In einem dunklen Raum werden drei Videos projeziert, jedes auf eine andere Wand. In einem Video sind drei Frauen zu sehen, die sich Tücher vors Gesicht halten. In einem anderen eine einsame Frau, die auf steinigen Felsen vom Meerwasser umspült wird. In einem dritten ist ein Feigenbaum inmitten einer staubigen Einöde zu sehen. Cihan Cakmak sagt, dies sei eine ihrer neueren Arbeiten: Sie habe über einen Zeitraum von zehn Jahren ihre Träume beobachtet und aufgeschrieben. Dabei sei ihr irgendwann aufgefallen, dass bestimmte Symbole und Orte wiederholt auftauchen.

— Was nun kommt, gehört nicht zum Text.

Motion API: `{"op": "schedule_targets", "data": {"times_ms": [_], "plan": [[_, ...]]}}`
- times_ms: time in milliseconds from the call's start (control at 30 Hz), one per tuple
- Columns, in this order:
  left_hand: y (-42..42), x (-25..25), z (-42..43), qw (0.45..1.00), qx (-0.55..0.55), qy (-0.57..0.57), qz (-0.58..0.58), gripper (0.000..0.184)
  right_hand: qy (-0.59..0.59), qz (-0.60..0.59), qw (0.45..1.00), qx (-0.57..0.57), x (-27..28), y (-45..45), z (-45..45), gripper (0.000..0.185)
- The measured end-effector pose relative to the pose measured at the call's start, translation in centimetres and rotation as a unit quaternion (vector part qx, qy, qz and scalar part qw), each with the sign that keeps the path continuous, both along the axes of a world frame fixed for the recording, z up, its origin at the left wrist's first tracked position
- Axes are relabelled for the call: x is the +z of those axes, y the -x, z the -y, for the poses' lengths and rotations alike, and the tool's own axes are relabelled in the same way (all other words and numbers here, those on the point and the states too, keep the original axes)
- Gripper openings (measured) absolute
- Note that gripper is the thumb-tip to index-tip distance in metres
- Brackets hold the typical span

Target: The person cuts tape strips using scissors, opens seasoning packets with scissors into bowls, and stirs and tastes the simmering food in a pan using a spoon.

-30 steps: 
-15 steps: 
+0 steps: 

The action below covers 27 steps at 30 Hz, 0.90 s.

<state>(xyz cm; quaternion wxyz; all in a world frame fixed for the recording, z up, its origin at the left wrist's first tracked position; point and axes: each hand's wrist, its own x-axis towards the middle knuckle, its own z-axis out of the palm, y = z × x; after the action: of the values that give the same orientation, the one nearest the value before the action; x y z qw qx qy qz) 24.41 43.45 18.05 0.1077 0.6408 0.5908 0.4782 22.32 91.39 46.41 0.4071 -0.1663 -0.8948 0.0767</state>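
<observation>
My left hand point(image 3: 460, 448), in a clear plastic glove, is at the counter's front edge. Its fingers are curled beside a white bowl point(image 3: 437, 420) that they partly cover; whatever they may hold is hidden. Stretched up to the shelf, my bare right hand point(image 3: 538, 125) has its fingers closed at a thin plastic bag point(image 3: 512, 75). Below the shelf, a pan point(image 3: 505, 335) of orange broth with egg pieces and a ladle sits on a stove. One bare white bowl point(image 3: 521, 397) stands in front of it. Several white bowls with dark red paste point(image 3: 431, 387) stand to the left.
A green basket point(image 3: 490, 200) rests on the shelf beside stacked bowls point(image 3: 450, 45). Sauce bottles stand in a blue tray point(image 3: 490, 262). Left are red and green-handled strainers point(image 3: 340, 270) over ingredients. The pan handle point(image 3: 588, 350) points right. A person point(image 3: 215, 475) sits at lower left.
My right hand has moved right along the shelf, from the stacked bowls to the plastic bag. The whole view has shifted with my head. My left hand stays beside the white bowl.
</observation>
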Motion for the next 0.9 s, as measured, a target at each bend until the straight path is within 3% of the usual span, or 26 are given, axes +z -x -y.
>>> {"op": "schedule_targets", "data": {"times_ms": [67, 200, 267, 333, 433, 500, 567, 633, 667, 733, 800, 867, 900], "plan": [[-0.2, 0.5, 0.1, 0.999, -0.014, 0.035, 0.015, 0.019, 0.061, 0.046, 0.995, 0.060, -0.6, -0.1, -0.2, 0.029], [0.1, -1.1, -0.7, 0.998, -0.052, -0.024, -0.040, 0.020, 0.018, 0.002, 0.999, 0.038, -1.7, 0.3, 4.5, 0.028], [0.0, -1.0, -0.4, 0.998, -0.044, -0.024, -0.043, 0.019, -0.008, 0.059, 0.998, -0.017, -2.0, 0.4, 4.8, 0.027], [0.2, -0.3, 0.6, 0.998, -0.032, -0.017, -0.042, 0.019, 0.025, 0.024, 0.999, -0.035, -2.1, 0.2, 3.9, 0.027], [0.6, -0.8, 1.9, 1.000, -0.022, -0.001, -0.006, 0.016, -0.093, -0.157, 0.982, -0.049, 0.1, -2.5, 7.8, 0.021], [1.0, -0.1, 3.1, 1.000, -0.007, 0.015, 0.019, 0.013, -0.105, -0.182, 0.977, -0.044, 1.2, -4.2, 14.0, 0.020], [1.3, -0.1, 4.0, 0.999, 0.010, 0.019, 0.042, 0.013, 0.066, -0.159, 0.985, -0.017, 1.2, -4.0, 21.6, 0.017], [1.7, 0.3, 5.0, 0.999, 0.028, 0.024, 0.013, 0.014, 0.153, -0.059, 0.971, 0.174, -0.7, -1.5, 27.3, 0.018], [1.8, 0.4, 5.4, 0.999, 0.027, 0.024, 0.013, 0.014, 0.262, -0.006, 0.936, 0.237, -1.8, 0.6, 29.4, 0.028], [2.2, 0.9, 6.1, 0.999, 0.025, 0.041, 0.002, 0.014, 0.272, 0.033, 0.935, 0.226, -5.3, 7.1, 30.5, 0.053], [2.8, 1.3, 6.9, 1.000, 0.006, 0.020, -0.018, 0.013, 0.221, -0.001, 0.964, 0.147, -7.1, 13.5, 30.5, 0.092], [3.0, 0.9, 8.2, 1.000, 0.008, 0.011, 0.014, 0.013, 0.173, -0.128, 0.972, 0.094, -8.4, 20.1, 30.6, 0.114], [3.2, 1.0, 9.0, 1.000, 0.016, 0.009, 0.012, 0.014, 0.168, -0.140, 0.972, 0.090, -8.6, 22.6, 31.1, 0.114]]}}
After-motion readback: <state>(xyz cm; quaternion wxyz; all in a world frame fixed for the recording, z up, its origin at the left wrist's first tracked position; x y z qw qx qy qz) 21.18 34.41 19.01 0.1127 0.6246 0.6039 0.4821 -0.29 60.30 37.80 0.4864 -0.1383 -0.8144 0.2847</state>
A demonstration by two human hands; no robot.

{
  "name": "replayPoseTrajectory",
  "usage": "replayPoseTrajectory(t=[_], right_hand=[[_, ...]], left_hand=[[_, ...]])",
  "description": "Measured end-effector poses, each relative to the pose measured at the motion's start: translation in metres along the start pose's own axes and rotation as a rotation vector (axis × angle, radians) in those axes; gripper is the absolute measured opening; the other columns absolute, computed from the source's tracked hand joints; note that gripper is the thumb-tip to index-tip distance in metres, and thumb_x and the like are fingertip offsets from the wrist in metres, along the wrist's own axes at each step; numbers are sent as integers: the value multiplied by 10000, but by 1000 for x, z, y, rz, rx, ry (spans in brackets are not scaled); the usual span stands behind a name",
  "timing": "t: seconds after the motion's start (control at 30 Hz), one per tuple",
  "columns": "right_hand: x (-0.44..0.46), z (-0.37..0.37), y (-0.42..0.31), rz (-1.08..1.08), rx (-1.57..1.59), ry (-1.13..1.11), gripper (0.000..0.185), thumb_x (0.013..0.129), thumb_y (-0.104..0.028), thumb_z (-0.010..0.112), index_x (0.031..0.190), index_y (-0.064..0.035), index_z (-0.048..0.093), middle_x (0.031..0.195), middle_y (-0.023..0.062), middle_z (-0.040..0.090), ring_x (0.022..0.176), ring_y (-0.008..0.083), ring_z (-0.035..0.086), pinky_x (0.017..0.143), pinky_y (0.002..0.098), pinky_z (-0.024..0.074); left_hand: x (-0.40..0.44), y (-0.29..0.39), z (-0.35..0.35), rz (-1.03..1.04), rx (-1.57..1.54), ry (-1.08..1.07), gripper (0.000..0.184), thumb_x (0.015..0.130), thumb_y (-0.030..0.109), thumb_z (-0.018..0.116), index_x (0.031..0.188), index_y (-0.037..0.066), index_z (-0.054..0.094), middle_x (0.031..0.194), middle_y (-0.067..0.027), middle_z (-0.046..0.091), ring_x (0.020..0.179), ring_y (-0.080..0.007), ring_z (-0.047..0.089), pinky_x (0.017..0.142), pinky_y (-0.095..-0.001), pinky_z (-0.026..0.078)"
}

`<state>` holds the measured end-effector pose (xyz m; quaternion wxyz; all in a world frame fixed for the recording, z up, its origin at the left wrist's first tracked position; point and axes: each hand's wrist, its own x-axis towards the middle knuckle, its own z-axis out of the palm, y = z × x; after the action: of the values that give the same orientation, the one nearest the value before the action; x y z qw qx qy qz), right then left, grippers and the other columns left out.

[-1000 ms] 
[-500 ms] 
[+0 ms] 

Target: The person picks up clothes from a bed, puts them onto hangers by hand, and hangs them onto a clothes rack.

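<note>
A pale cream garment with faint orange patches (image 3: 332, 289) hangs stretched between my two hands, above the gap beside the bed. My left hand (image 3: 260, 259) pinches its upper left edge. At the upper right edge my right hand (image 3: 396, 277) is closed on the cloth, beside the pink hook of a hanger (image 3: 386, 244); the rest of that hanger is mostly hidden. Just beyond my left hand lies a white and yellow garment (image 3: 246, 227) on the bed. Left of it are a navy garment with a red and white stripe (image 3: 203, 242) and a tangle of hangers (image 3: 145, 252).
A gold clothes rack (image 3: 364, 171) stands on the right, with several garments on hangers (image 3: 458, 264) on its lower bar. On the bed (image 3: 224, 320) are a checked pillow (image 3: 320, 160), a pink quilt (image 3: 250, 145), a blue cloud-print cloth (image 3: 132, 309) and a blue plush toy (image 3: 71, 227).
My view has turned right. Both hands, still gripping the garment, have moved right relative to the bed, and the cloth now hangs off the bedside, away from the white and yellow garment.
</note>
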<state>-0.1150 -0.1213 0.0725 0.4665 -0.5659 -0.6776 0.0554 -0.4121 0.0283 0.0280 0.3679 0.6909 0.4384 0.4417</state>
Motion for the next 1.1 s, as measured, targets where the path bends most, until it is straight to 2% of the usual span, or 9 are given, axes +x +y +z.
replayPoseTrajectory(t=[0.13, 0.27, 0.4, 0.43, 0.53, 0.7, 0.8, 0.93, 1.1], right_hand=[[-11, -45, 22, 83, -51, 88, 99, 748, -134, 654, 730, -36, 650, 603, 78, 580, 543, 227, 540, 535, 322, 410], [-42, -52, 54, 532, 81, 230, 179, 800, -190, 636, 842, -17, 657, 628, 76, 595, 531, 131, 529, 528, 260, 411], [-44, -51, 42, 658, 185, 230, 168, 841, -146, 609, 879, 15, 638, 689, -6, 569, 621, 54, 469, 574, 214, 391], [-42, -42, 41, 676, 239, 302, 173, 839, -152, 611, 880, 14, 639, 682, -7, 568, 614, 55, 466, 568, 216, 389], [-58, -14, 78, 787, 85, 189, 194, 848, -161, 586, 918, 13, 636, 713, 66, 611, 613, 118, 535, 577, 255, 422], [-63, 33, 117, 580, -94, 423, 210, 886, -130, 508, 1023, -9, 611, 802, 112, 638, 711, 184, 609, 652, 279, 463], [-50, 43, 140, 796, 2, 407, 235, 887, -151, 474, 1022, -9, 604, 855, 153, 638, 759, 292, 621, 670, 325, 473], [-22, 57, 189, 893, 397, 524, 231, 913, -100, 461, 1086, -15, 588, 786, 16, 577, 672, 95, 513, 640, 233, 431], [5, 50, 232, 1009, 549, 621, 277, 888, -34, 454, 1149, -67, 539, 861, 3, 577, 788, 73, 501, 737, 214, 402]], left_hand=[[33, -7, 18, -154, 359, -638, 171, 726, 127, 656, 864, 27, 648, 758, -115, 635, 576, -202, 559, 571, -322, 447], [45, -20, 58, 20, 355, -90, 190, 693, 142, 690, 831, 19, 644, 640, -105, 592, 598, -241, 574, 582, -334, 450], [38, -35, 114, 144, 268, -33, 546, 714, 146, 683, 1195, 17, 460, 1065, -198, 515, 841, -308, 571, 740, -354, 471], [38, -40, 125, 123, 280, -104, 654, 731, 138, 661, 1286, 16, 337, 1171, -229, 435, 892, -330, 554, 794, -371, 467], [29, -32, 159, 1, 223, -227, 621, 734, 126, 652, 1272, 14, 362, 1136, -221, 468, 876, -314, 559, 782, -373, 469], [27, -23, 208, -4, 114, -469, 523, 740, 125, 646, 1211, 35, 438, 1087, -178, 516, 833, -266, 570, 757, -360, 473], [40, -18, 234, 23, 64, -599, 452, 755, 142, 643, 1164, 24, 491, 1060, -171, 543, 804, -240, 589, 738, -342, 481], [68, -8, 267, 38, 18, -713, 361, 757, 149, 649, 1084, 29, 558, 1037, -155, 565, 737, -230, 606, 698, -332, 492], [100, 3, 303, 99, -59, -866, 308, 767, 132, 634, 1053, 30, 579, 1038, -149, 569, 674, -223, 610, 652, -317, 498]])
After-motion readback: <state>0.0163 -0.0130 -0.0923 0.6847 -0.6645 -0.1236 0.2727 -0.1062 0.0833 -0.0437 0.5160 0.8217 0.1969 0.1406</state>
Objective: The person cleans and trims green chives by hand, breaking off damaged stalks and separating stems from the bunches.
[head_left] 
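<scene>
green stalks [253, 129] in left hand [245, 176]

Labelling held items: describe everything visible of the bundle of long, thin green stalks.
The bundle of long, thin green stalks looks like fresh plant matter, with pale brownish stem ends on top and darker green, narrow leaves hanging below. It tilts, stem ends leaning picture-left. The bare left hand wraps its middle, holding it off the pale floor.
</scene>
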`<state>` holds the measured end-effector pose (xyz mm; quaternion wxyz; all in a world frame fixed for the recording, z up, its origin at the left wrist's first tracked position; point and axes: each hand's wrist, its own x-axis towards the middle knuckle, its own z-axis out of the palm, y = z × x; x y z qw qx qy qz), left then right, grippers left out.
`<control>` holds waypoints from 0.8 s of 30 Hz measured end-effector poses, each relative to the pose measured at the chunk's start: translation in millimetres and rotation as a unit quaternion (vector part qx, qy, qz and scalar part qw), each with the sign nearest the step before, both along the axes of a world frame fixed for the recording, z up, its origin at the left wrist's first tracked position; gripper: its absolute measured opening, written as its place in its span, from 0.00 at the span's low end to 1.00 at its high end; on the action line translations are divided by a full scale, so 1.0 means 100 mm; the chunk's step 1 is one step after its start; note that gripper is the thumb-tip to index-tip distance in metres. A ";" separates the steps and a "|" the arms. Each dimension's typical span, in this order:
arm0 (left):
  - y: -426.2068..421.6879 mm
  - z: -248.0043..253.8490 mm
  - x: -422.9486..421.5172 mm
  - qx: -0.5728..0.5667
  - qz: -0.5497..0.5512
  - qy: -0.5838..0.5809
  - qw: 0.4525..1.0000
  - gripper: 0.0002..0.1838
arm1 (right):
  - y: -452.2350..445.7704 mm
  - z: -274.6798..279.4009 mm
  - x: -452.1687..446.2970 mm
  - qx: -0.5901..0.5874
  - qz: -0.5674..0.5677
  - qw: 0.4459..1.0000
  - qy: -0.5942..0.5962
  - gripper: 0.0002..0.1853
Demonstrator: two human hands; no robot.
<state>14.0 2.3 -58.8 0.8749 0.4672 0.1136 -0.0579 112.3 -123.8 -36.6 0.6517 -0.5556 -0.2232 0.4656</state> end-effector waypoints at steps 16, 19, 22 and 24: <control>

Immer wieder wechseln die Motive bei dieser Installation, die Bilder sind schwer greifbar, lassen sich nicht gleichzeitig erfassen. Cakmak sagt dazu: "Hier geht es viel um so eine Isolation, die ich empfinde – auch oft in den Träumen. So ein Abgeschottet-Sein. Und auch ein Aushalten-Müssen."
Die Verbindung von Kunst mit kurdischer Identität
Wieso bin ich so, wie ich bin? Und – was hat meine Familiengeschichte damit zu tun? Diese Fragen stellt sich die 29-jährige Cakmak immer wieder in ihrer Kunst. Ihre Eltern flüchteten aus dem kurdischen Teil der Türkei nach Niedersachsen, dort wurde sie geboren und wuchs dann im Künstlerdorf Worpswede auf. Einfach war das nicht, erzählt sie. Einerseits kämpfte sie gegen die traditionellen, patriarchal geprägten Erwartungen ihres kurdischen Umfelds. Andererseits gegen Minderwertigkeitskomplexe, weil sie eben mit ihren braunen Augen und braunen Haaren auffiel, anders war.
Cakmak sagt: "Mir ist dann immer mehr klar geworden, dass ich etwas verdränge. Und das habe ich dann als Grund gesehen, dieses Thema mal zu bearbeiten." Dabei sei sie darauf gestoßen, dass diese Scham und die Angst auch etwas Kollektives sein kann. Es könne eine Verbindung zu der kurdischen Identität sein.
Keine Angst vor großen Gesten – und großen Räumen
"Em Fraktal", so heißt die Fotoserie, die als Reaktion darauf entstanden ist. Cakmak ist durch ganz Deutschland gereist und hat kurdische Frauen interviewt und fotografiert, eine Auswahl der Bilder ist nun in der Kunsthalle zu sehen. Es sind in sich ruhende Porträts, nicht auf allen sind die Protagonistinnen erkennbar. Alle strahlen etwas Suchendes aus. Immer wieder sind auch Selbstporträts von Cakmak darunter.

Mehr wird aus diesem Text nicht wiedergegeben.